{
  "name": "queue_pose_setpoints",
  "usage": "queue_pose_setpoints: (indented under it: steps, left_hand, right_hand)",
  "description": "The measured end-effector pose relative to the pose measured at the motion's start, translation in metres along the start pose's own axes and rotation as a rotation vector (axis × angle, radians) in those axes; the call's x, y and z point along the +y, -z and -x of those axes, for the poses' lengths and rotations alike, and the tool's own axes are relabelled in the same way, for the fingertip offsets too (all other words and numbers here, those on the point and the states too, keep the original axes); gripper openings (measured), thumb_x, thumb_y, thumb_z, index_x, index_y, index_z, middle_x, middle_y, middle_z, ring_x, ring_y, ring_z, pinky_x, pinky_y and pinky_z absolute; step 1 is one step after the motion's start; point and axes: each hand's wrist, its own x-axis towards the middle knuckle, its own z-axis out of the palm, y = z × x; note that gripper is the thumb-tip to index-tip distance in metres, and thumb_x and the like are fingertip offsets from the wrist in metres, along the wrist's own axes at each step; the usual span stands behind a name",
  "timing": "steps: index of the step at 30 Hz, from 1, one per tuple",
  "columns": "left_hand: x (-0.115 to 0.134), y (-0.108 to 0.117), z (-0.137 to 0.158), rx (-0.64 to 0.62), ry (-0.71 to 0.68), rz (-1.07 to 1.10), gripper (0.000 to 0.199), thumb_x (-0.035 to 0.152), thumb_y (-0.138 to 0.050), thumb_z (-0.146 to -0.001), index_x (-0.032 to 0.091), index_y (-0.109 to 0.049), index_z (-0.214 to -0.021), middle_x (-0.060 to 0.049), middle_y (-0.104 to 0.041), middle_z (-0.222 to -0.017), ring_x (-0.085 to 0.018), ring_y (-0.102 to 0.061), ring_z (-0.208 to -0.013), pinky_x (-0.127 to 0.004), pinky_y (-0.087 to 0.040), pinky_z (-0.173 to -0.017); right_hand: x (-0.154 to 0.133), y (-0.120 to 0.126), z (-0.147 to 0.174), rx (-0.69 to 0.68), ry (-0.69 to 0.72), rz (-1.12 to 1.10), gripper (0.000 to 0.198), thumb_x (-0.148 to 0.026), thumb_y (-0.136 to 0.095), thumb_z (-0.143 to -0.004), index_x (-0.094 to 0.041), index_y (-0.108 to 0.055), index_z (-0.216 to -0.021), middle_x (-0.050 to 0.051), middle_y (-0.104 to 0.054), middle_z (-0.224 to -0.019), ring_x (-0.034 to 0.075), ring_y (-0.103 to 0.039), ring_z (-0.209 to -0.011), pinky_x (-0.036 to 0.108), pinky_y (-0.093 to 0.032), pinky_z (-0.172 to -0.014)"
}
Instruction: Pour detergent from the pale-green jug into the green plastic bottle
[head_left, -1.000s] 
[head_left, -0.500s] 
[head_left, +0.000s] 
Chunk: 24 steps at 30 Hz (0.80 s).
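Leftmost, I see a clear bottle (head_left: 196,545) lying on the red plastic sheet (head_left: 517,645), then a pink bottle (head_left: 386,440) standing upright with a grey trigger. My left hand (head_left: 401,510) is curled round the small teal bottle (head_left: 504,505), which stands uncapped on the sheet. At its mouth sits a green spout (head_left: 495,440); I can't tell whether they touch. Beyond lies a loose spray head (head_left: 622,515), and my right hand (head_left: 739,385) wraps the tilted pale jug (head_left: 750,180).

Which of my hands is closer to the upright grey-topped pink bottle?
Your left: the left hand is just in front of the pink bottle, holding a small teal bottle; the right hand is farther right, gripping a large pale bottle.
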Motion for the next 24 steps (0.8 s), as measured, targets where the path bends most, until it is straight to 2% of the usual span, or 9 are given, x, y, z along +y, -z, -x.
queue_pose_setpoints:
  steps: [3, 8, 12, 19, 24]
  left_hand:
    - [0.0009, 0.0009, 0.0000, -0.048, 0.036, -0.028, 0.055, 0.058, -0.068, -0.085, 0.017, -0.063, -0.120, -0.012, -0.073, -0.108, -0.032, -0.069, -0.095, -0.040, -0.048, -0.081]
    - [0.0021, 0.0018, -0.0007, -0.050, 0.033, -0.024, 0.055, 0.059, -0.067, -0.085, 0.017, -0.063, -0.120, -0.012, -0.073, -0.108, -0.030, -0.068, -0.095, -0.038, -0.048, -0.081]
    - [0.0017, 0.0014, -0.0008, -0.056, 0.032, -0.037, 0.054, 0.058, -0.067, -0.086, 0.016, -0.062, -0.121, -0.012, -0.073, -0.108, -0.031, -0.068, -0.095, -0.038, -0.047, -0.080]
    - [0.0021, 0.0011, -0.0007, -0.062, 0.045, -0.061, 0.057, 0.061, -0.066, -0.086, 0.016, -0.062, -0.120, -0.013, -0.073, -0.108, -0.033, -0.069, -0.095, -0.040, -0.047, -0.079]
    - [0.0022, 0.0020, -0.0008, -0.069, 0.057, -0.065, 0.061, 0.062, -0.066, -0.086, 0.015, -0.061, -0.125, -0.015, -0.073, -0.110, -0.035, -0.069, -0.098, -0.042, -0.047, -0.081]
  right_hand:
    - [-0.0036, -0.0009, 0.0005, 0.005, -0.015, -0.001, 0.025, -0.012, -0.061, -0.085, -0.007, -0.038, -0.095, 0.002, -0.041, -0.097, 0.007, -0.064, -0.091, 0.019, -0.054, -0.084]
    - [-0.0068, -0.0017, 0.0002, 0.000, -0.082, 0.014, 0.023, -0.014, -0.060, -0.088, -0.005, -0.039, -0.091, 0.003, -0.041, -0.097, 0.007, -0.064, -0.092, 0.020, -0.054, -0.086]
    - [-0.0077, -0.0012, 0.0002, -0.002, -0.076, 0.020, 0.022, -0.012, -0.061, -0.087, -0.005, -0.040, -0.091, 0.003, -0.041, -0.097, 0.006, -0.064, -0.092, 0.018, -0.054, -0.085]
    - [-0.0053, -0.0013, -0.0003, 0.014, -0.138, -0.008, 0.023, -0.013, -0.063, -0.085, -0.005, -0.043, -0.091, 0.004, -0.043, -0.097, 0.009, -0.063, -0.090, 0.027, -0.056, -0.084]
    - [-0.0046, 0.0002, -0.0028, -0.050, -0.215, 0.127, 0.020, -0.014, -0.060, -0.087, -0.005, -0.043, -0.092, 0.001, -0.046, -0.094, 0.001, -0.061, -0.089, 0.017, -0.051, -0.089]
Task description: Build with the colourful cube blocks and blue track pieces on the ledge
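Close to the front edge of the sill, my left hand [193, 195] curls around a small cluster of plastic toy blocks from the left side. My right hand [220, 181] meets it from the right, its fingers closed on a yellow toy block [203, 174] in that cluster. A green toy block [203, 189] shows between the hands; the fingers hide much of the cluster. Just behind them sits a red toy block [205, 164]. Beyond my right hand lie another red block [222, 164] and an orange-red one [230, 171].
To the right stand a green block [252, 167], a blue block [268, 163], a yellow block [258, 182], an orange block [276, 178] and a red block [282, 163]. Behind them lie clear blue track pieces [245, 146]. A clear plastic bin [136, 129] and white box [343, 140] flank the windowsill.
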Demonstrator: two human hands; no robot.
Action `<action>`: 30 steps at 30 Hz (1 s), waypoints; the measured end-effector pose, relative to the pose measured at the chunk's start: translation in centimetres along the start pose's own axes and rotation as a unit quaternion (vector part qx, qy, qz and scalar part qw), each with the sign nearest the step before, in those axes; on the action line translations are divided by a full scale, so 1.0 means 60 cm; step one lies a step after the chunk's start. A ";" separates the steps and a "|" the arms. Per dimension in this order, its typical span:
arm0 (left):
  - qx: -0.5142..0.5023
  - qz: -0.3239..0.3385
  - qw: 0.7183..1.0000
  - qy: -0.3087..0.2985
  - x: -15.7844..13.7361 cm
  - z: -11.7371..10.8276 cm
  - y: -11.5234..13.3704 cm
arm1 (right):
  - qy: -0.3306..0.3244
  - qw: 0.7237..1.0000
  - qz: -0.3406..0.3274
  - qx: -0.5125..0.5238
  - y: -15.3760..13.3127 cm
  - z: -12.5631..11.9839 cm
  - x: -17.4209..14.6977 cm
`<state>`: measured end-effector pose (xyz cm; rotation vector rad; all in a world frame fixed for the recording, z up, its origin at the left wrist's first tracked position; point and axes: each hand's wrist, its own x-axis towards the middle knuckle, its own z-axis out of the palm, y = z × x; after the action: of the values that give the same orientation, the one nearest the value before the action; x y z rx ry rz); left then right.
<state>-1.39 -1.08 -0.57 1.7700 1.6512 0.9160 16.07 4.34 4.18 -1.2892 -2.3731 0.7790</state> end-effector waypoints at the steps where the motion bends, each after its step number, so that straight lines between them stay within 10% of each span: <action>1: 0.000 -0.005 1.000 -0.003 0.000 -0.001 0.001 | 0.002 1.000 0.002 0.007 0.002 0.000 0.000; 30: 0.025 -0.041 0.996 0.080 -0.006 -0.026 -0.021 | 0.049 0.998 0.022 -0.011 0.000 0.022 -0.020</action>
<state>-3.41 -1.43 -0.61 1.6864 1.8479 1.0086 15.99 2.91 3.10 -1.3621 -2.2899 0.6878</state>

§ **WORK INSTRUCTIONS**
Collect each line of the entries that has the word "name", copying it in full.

§ **WRITTEN ANSWER**
  "name": "queue_pose_setpoints",
  "description": "The measured end-effector pose relative to the pose measured at the motion's start, translation in metres along the start pose's own axes and rotation as a rotation vector (axis × angle, radians) in those axes; the call's x, y and z point along the +y, -z and -x of those axes, for the poses' lengths and rotations alike, and the tool's own axes are relabelled in the same way, for the fingertip offsets too (all other words and numbers here, those on the point and the states too, keep the original axes); gripper openings (measured), thumb_x, thumb_y, thumb_z, index_x, index_y, index_z, middle_x, middle_y, middle_z, ring_x, ring_y, ring_z, pinky_x, pinky_y and pinky_z absolute; step 1 is one step after the motion's start; point and axes: each hand's wrist, its own x-axis towards the middle knuckle, its own z-axis out of the palm, y = z × x; note that gripper is the thumb-tip to index-tip distance in metres, and thumb_x and the like are fingertip offsets from the wrist in metres, along the wrist's own axes at each step; the usual span stands behind a name",

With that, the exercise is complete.